L’idée de cette liaison par eau est ancienne. Déjà FRANÇOIS 1° avait commandé une étude, mais n’avait pas entrepris les travaux, qui se heurtaient à trop de contraintes techniques. HENRI IV avait réitéré, puis abandonné pour les mêmes raisons.
 
Et le créateur du CANAL fut au XVII ° s un homme de génie : Pierre-Paul RIQUET, fermier de la gabelle et intendant des armées de LOUIS XIV.
 
Il naît à BÉZIERS entre 1604 et 1609, on ne connaît pas sa date de naissance exacte. Mais sans doute un jour de la fête de SAINT PIERRE et SAINT PAUL, dont il porte les deux prénoms.
 
Dès l’enfance il est habité par l’idée du canal. Après la fin de sa carrière, il s’y consacre. Premier acte, en 1658, il a acquis la totalité des droits de l’eau de la SEIGNEURIE de REVEL, il a ensuite rencontré COLBERT, enfin, après les inévitables tracas pour l’obtention des diverses autorisations, et malgré des oppositions politiques et personnelles, il accomplit son grand projet. D’abord, il conçoit le système d’alimentation de la MONTAGNE NOIRE, et crée le BASSIN de SAINT FERRÉOL, le plus grand réservoir d’eau artificiel du monde, terminé en 1672, préalable à la création du CANAL.
 
Les travaux sont ensuite effectués en trois tranches :
– de TOULOUSE à TRÈBES, ils permirent la liaison régulière de la barque de Poste entre TOULOUSE et CASTELNAUDARY
– de TRÈBES à l’ÉTANG de THAU,
– et enfin la construction du port de CETTE (aujourd’hui SÈTE)
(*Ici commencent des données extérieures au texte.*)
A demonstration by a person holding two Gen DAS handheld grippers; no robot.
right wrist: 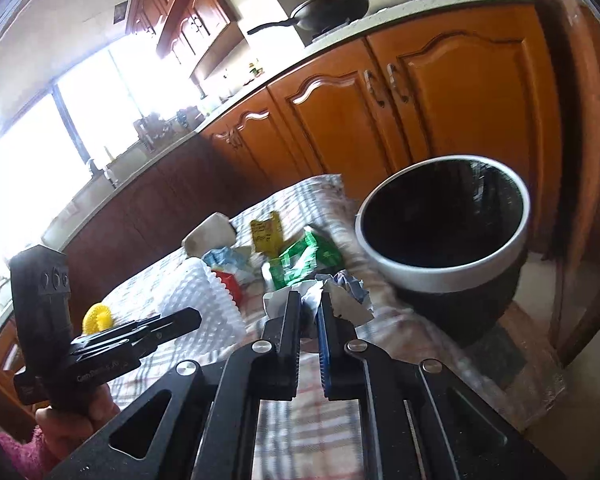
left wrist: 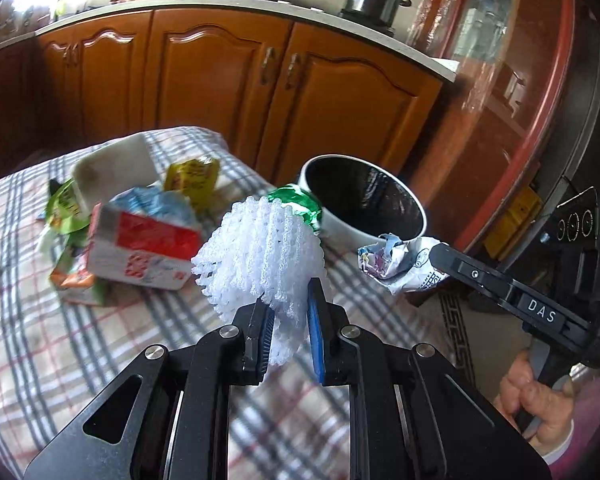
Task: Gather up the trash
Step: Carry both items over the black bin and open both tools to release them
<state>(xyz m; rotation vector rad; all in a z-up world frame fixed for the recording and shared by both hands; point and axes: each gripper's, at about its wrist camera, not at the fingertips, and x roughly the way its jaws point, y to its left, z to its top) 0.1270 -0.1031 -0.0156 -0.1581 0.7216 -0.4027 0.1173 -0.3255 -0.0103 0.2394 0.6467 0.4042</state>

Paul RIQUET en avait financé lui-même une grande partie.
 
Intelligent, audacieux, persévérant, tenace, travailleur infatigable, alliant une intense imagination et un jugement sûr, doué du don de l’observation, d’une grande qualité humaine, inventeur, visionnaire….il s’est gravé dans la culture du MIDI en héros, et on l’appelle encore « NOSTRE RIQUET ».
 
Après sa mort, en 1680, quelques mois avant l’inauguration du CANAL, son fils Jean-Mathias prend sa succession. Un autre grand nom, très connu, est associé à l’entreprise : VAUBAN.
 
La vénération pour Paul RIQUET reste vivace dans la région. Son œuvre est certes exceptionnelle, mais le souvenir qu’il a laissé dévoile que l’homme lui-même était aussi hors du commun.
Au cours de notre avancée nous reverrons Paul RIQUET, baron de BONREPOS.